■ Assigned task
Would you please output, word for word, the span of the listing below that opens on the line containing "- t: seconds" and closes on the line containing "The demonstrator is"? Include both ends and nothing more.

--- Data below ---

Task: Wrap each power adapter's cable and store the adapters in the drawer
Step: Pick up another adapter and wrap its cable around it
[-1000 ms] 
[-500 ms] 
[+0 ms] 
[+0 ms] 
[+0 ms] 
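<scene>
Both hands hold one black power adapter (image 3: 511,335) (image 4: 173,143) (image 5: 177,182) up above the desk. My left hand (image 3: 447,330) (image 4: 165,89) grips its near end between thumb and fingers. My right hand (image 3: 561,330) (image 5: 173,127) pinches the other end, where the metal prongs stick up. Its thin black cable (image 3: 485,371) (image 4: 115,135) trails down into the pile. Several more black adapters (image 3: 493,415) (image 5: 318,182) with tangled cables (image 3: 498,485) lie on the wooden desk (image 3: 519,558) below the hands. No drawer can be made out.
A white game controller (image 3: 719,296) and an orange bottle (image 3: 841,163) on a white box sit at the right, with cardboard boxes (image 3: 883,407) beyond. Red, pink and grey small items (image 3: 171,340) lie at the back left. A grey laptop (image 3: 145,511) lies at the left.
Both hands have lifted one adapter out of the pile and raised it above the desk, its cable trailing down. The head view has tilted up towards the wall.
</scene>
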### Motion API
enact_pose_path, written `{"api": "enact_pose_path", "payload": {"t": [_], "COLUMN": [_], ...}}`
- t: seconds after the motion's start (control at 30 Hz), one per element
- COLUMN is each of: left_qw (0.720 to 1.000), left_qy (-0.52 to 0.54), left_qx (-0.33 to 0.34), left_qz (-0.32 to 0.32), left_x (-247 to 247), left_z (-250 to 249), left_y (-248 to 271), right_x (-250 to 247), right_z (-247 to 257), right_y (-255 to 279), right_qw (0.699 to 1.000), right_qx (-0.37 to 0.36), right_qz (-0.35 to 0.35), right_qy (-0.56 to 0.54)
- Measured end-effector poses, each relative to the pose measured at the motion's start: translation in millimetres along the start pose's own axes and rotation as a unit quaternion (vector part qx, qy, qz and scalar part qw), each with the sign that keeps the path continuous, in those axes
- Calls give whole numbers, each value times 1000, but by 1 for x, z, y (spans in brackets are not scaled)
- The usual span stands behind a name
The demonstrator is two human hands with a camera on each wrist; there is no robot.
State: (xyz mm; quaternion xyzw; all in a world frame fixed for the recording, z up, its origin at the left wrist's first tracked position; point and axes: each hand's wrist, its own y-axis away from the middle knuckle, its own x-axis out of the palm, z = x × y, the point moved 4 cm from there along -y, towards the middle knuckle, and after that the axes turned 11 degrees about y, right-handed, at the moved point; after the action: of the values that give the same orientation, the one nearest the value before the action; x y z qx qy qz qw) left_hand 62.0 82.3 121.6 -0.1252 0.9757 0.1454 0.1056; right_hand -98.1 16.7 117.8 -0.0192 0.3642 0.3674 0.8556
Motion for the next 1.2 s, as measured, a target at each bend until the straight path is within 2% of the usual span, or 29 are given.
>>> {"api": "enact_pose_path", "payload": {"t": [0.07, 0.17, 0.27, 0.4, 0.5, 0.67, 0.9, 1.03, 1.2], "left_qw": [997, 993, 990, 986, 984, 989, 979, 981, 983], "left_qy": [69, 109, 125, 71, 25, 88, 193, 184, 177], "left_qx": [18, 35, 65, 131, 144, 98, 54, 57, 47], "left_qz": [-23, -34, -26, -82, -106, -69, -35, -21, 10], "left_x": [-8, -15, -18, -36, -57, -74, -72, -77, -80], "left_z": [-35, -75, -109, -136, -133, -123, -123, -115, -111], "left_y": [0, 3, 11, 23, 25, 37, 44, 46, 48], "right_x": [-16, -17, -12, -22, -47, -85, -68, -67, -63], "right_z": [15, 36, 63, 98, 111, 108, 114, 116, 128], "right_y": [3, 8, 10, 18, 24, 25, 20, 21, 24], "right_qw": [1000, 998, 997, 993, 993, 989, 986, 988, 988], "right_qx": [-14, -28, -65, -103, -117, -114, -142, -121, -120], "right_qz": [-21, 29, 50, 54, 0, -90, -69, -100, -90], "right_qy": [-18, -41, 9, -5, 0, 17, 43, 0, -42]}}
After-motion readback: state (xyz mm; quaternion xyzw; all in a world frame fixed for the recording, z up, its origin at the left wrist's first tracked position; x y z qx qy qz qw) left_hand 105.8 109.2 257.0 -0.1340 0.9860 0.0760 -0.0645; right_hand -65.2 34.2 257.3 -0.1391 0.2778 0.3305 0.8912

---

■ Solution for this exercise
- t: seconds after the motion's start (control at 30 Hz), one per element
- COLUMN is each of: left_qw (0.720 to 1.000), left_qy (-0.52 to 0.54), left_qx (-0.33 to 0.34), left_qz (-0.32 to 0.32), left_x (-247 to 247), left_z (-250 to 249), left_y (-248 to 271), right_x (-250 to 247), right_z (-247 to 257), right_y (-255 to 279), right_qw (0.699 to 1.000), right_qx (-0.37 to 0.36), right_qz (-0.35 to 0.35), right_qy (-0.56 to 0.54)
- Measured end-effector poses, each relative to the pose measured at the motion's start: translation in millimetres along the start pose's own axes and rotation as a unit quaternion (vector part qx, qy, qz and scalar part qw), each with the sign that keeps the path continuous, in those axes
- Calls give whole numbers, each value times 1000, but by 1 for x, z, y (spans in brackets are not scaled)
- The usual span stands behind a name
The demonstrator is two human hands with a camera on each wrist; there is no robot.

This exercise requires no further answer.